TASK DIRECTIONS:
In the listing below, the lines starting at the line with "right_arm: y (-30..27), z" and ending at the line with "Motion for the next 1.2" are to be output verbatim. Images stay out of the copy.

AVAILABLE DATA:
▼

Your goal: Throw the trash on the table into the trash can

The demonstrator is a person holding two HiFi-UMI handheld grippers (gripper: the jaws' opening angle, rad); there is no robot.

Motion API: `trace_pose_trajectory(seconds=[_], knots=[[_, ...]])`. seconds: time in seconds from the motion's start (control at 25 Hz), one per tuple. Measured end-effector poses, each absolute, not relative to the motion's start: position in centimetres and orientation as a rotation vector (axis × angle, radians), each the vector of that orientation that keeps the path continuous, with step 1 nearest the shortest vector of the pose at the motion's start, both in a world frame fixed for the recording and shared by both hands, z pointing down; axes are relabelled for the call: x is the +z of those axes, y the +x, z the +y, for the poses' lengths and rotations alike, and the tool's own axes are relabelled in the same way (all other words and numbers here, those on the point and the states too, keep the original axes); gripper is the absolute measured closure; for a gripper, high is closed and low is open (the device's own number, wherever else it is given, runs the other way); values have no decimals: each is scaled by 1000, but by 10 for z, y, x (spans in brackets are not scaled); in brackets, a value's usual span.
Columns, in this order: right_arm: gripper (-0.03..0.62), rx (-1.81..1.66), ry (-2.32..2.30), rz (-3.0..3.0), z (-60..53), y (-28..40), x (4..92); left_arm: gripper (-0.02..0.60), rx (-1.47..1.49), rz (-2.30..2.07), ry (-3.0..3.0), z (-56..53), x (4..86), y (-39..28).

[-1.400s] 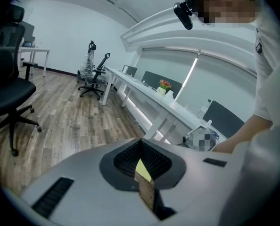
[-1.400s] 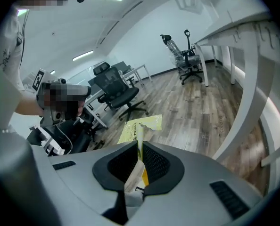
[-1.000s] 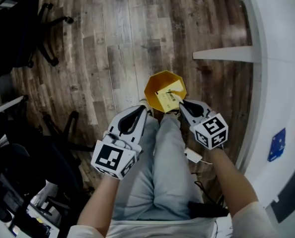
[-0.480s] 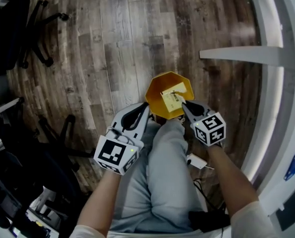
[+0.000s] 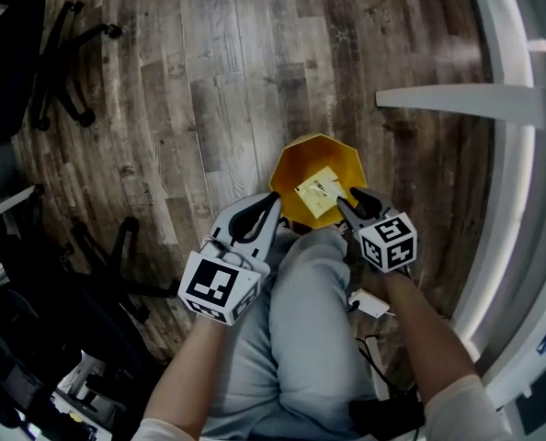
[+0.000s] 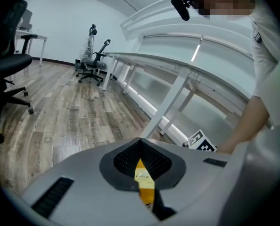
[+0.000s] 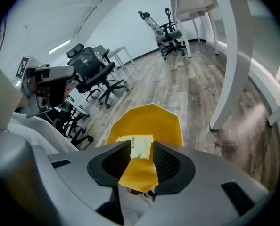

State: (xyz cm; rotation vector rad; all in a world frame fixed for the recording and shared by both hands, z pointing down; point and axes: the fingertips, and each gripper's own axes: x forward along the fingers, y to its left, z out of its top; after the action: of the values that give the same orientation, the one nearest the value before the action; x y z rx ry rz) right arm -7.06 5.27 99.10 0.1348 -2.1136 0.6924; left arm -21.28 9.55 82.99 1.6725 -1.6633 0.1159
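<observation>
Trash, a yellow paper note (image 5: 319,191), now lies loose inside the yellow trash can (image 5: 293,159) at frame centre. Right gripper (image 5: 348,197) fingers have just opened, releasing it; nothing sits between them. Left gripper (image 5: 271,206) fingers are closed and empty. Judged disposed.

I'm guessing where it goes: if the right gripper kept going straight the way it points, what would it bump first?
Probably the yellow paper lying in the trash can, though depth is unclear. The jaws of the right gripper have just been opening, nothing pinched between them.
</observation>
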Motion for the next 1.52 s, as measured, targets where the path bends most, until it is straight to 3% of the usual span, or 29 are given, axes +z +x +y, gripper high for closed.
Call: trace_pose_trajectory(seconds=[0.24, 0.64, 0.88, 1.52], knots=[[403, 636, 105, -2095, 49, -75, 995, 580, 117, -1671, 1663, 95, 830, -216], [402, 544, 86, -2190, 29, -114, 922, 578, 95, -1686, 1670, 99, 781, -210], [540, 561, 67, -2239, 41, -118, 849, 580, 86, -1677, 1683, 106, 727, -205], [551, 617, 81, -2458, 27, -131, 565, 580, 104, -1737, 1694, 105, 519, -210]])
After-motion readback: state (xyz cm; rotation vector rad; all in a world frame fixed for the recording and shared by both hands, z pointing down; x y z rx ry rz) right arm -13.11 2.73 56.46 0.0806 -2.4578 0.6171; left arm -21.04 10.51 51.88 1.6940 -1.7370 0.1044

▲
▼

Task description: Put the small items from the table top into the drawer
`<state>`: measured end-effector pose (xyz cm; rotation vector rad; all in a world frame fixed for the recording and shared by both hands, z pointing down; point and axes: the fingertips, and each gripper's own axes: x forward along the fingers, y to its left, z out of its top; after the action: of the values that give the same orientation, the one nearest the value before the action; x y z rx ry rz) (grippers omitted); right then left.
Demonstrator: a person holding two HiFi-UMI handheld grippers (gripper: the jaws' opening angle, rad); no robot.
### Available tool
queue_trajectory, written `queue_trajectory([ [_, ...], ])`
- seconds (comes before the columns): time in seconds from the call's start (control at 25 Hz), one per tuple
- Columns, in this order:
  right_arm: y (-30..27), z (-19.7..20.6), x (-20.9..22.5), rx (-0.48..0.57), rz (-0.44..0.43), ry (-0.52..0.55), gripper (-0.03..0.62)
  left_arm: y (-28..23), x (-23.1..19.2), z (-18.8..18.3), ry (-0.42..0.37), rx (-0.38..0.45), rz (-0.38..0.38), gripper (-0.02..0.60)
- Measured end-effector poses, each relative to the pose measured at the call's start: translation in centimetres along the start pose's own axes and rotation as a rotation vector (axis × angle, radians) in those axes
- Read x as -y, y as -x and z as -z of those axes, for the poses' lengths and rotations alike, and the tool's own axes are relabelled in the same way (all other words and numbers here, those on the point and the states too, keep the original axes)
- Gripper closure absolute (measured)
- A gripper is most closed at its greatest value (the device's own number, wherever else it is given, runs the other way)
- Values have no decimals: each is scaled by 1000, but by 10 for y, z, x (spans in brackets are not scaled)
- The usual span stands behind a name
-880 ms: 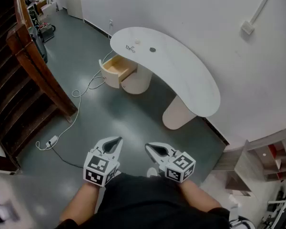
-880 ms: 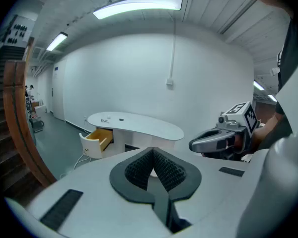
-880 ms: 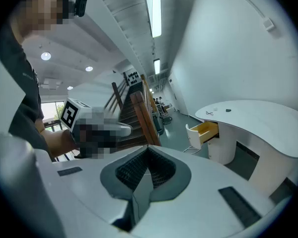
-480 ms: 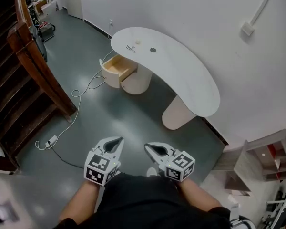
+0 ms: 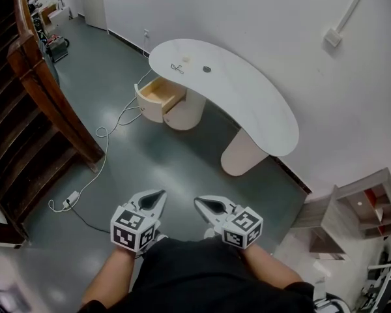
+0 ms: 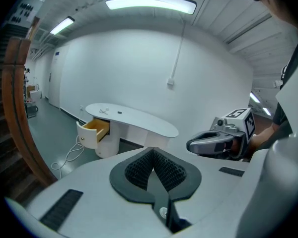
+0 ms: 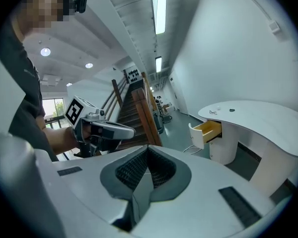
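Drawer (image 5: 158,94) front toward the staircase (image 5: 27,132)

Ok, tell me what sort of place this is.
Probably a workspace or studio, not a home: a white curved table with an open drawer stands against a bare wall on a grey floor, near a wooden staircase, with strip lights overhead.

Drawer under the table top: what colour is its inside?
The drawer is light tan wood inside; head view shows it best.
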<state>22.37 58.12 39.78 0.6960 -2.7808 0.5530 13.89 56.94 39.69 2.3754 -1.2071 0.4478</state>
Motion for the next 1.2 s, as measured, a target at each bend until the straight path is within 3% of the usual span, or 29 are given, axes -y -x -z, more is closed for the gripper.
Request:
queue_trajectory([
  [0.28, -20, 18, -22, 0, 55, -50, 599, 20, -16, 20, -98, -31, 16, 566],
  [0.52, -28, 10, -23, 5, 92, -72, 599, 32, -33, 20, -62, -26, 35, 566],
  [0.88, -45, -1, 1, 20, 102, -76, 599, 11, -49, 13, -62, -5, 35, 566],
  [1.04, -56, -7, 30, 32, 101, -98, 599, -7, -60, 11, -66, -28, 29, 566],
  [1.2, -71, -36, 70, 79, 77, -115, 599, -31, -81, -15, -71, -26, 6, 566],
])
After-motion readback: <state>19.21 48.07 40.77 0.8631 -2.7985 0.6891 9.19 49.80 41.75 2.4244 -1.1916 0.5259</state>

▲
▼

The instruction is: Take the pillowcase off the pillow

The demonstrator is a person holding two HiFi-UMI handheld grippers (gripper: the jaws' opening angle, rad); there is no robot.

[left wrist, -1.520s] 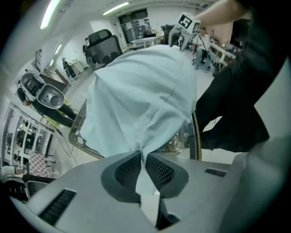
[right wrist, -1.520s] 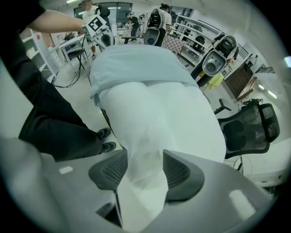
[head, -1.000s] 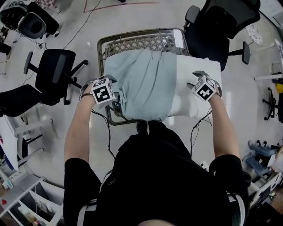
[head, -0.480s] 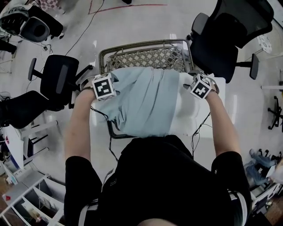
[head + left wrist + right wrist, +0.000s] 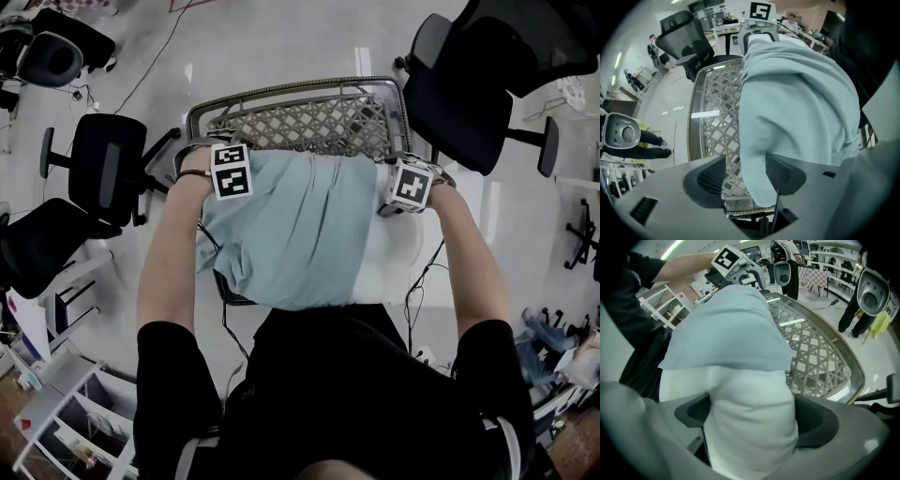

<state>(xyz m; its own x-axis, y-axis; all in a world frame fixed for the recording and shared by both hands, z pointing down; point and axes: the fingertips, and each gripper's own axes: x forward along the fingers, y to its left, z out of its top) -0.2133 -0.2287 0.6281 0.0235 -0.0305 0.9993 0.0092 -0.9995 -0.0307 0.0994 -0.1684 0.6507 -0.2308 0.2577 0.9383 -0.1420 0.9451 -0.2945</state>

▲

SOLUTION TO THE EXERCISE:
  right_arm: y (-30..27), z (-19.7..20.6), x (-20.9..22.5), rx (-0.48..0.57), rz (-0.44..0.43), ry (-0.52..0.55), gripper (-0.03..0.62)
  left_arm: y (-28..23), x (-23.1..19.2), z (-18.8..18.3), ry (-0.42..0.37), rx (-0.38..0.45), rz (-0.38..0.38), gripper (-0.02..0.60)
- Measured end-effector poses, each relative to the pose measured at the call's start: translation in centimetres along the start pose's own axes and rotation as a rotation vector (axis × angle, radians) in those axes
- Read x as -y, y as -x and z as -z of those axes, for the poses' lengths and rotations alike, and the tool's own axes are relabelled in the same way (all other words and numbers here, those on the point and the states too, keep the original axes)
- Gripper closure absolute (measured)
- A gripper is most closed at its greatest value (the device's own number, wherever else it is given, runs the other way)
- Values have no decimals: each is scaled by 1000, but by 10 for y, z, x (spans in brackets are not scaled)
- The usual span stands behind a name
-880 ms: 
-880 ms: 
-880 ms: 
-480 ms: 
+0 ms: 
+0 ms: 
+0 ms: 
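Drawer (image 5: 158,94) front toward the staircase (image 5: 27,132)

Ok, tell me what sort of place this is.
Probably a workspace or studio, not a home: a white curved table with an open drawer stands against a bare wall on a grey floor, near a wooden staircase, with strip lights overhead.

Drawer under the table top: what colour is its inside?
The drawer is light tan wood inside; head view shows it best.
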<state>22.37 58.12 39.78 0.6960 -2.7808 0.5530 13.89 56.94 39.69 2.3754 -1.2071 0.4478</state>
Motion for the next 1.2 s, as measured, a target at each bend until the straight path is within 3% of the usual span, or 29 are given, axes -y -x -z, more is closed for the gripper.

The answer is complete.